[Data excerpt]:

BEGIN

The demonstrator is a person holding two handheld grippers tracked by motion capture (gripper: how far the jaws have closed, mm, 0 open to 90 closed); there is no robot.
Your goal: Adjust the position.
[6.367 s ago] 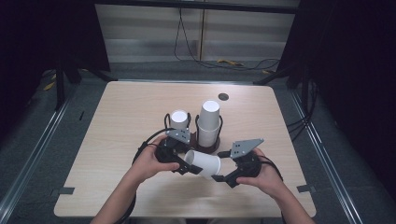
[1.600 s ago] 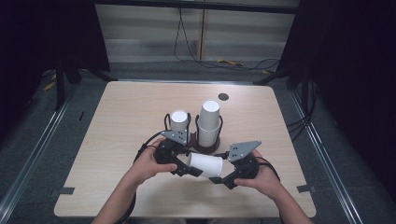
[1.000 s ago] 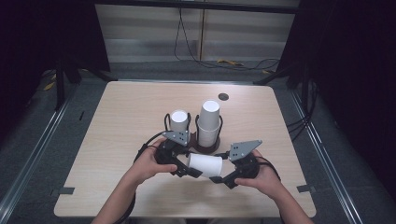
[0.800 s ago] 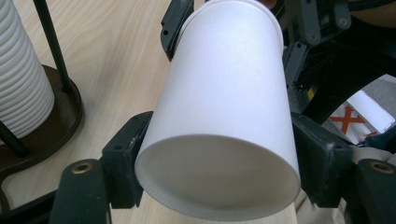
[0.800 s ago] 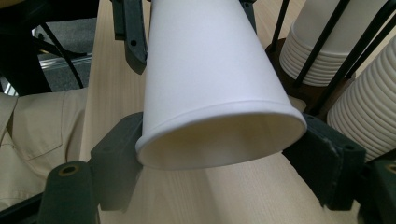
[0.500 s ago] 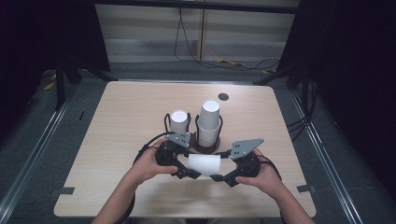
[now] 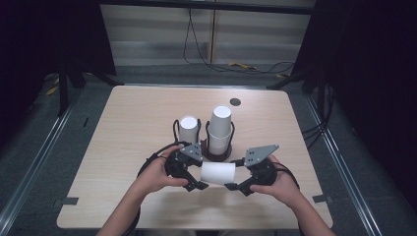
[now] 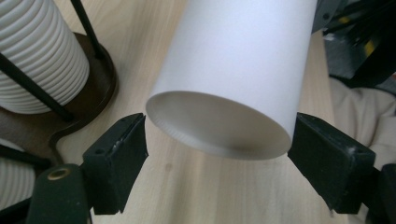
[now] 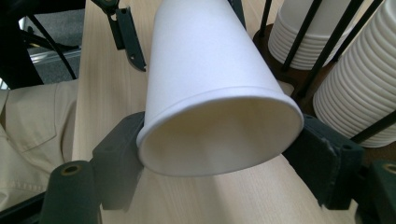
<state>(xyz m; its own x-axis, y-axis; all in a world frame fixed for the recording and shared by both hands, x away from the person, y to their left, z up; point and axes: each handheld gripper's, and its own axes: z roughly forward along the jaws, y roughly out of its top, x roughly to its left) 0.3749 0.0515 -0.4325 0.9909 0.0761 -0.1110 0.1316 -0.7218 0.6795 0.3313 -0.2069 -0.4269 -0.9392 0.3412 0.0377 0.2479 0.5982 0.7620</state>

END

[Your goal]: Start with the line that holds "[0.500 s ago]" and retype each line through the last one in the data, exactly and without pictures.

[Worked solution]:
[0.500 s ago] 
[now] 
[now] 
[now] 
<state>(xyz m; its own x-axis, y-axis; all in a world frame fixed for the recording and shared by both hands, x away from the person, y to their left, z up; point and axes: each handheld gripper's, and its own axes: z roughly forward along the jaws, y roughly out of its top, x roughly to its left) 0.3749 0.0515 -0.4325 0.9909 0.0761 -0.1110 0.1316 -0.7218 0.6795 0.3313 -0.2069 -0.4269 -0.9392 0.3412 0.0377 0.2479 0.5982 0.7620</state>

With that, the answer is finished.